Tegra 3 officially announced; in tablets by August, smartphones by Christmas

Right, that's what I assumed they would do based on our previous conversation about this: FMA+ADD+L/S with chained MADD being executed as MUL-via-FMA+ADD with an intermediary FIFO ala A8/A9. Oh well, a bit disappointing...

It is. But again, it's not wholely without merit. If all you did was chained and/or individual multiplies and adds, a chained implementation is more efficient energy wise and possibly latency wise. And looking at what armcc is producing, it appears that that's just what they plan.

Oh right, I agree it's a bigger disadvantage on smartphones. I meant specifically ARM Netbooks/Notebooks and (to a lesser extent) Tablets running Windows 8.

I don't see Windows 8 for ARM being benchmarked any differently than current tablets. Remember that these are supposed to be Macbook Air level devices. I doubt most people expect nor care about productivity performance on such devices.
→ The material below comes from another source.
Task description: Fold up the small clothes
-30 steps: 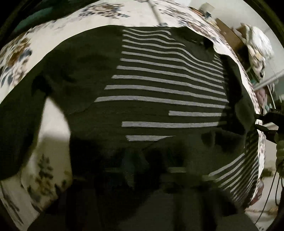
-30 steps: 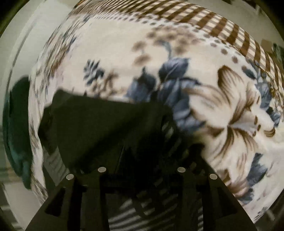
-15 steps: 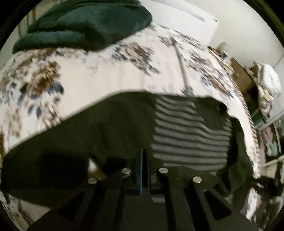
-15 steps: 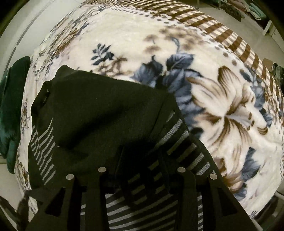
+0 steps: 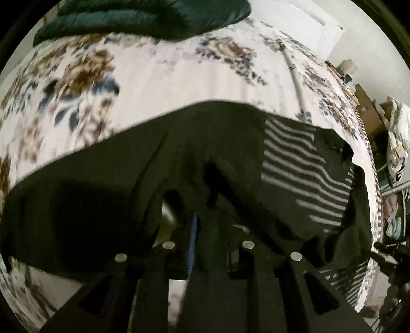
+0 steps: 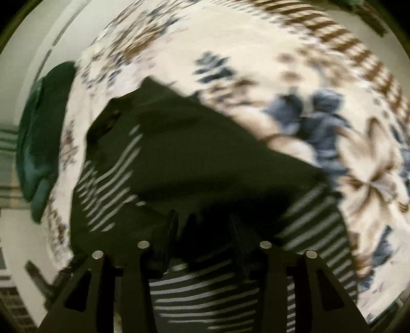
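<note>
Left hand-held gripper (image 5: 207,230) pointed steeply down at the dark striped shirt (image 5: 179,164), jaws just parted from shut to a narrow gap, a fold of the dark cloth bunched between them; hard to tell whether the pads pressed on it. Right hand-held gripper (image 6: 205,230) likewise aimed down, jaws partway apart and lately widened a little, the shirt's dark edge (image 6: 194,158) draped in the gap, grip unclear through blur. Shirt spread across the bed (image 5: 159,84), on a cream cover printed with brown and blue flowers, white stripes showing on its far side. Dark green blanket (image 5: 143,18) heaped at the bed's far edge, well apart from the shirt.
</note>
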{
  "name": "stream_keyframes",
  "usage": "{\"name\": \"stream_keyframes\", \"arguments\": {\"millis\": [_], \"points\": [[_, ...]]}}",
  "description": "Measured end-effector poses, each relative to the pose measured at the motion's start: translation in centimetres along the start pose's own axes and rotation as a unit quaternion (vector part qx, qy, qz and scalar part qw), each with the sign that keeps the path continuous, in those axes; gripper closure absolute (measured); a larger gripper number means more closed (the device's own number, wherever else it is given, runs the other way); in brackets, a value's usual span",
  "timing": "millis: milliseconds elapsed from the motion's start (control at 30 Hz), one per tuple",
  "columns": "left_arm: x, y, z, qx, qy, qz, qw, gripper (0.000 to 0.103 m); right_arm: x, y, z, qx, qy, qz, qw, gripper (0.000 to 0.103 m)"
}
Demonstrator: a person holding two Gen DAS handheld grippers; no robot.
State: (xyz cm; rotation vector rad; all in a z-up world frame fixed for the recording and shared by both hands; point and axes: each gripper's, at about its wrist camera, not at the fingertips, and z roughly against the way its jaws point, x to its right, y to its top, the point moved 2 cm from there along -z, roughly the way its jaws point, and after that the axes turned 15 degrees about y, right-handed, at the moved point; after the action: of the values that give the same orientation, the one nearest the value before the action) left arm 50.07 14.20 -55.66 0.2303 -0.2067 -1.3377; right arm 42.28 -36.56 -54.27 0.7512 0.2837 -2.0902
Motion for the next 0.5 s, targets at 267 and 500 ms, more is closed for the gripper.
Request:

Most people editing video (which is the only CPU intensive task I can see on such a device) most likely will be happy with a codec that's hardware accelerated and not necessarily x264.
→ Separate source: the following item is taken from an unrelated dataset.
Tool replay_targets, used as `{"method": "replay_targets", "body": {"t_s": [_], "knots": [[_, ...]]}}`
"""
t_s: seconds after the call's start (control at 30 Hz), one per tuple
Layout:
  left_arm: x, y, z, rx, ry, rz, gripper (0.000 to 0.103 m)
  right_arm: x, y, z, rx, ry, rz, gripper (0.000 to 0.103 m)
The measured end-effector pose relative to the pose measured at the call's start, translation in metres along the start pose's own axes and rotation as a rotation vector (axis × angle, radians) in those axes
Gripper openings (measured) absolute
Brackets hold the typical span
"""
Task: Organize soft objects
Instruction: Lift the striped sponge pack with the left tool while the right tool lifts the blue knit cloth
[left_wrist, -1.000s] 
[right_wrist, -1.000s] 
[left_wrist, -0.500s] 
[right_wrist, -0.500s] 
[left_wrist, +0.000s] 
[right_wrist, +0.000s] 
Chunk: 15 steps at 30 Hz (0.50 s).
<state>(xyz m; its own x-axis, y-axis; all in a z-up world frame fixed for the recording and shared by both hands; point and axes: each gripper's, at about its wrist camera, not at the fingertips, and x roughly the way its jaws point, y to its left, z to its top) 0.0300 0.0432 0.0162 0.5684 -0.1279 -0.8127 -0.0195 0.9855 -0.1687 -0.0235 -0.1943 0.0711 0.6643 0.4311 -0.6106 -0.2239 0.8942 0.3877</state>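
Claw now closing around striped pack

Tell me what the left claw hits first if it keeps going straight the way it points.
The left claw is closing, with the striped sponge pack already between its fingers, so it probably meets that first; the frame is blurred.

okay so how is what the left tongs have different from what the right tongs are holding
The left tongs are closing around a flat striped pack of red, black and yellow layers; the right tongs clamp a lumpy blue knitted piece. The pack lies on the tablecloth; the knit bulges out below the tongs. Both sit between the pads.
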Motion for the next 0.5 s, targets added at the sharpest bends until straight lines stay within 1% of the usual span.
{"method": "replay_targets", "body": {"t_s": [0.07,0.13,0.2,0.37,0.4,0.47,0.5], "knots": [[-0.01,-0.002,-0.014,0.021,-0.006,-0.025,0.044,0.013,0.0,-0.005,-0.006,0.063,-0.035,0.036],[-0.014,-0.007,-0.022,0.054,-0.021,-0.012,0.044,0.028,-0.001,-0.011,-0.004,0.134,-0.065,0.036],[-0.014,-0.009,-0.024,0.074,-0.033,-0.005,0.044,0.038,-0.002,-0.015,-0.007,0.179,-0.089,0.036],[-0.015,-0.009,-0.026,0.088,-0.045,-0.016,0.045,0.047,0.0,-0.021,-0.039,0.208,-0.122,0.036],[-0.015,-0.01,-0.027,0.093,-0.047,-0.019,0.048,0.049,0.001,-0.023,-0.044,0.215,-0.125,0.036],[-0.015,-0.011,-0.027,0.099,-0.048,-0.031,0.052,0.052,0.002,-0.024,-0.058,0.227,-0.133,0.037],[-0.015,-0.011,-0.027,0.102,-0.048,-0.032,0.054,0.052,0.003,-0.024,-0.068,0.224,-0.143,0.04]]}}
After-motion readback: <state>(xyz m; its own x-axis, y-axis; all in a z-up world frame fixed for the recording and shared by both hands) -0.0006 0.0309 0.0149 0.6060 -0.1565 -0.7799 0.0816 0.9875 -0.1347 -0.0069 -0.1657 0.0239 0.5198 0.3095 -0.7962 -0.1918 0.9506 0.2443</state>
NVIDIA is good at making people focus on what they want them to focus on, but if Wayne is basically a faster shrink of Kal-El and also keeps the same old GPU arch, they won't get away with it against the competition. They can say they're targeting lower cost but that doesn't even make sense with Grey coming at nearly the same time anyway.

I don't know why the idea of Wayne being a shrink of Kal-El is assumed but all I'll say is, assume makes an ass out of you and me :)

I doubt anyone is ever going to run 7-zip on a proprietary DSP. As for x264, it's still the best software solution by far in terms of both maximum quality and quality-at-a-given-computational-cost.

Ya but how prevalent would its use be on an ultralight notebook, tablet or smartphone?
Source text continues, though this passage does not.